Containing Health Care Cost Growth – The rising costs of health care are one of the most challenging fiscal problems today. The Patrick Administration’s groundbreaking efforts to contain health care costs have bent the health care cost curve; health care cost control legislation is expected to reduce costs in the Massachusetts private health care sector by $200 B over the next 15 years and has saved over $1.7 B since FY 2009 on state health care costs at MassHealth, Commonwealth Care and state employee health insurance programs. Through Municipal Health Reform, the Group Insurance Commission (GIC) has opened its doors to cities and towns to participate in the state health insurance program. Since the Administration proposed Municipal Health Reform in January 2011, more than 240 municipalities and regional school districts came to agreements with employees, achieving premium savings (by changes in local plans or through joining the GIC) totaling more than $230 M.

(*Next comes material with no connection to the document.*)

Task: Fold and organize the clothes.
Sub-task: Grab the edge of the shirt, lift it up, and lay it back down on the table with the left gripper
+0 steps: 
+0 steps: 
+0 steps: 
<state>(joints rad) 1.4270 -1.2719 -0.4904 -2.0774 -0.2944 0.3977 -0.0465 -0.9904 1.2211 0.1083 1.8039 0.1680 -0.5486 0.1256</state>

Addressing our Long-Term Liabilities – Governor Patrick secured enactment of pension reform legislation to help curb the most egregious abuses, change the system to make it more fair and equitable for taxpayers and all state workers, make the pension system more sustainable and credible over time and help restore the public’s trust in state and municipal retirement systems. Pension reform will save the state and its cities and towns $5 B over the next 30 years, and retiree health benefit reform legislation proposed by the Governor would save an additional $20 B. The Governor’s FY 2015 budget significantly increases the state’s annual contribution toward its pension liabilities, as part of a framework jointly endorsed by the Administration and the Legislature to accelerate the full funding of these costs.  Working with government and labor leaders, the Administration developed a proposal pending before the Legislature to address the state’s huge, underfunded retiree health care liability, while maintaining this benefit for career public employees. This Administration has also created and is on track to deposit $180 M (since FY 2013) into a State Retiree Health Benefit Trust Fund to begin to address our unfunded retiree health benefit liability. Finally, the Patrick Administration is the first to develop and publish a Debt Affordability Policy to responsibly constrain borrowing to affordable levels and is the first to publish a Five-Year Capital Investment Plan based on this policy.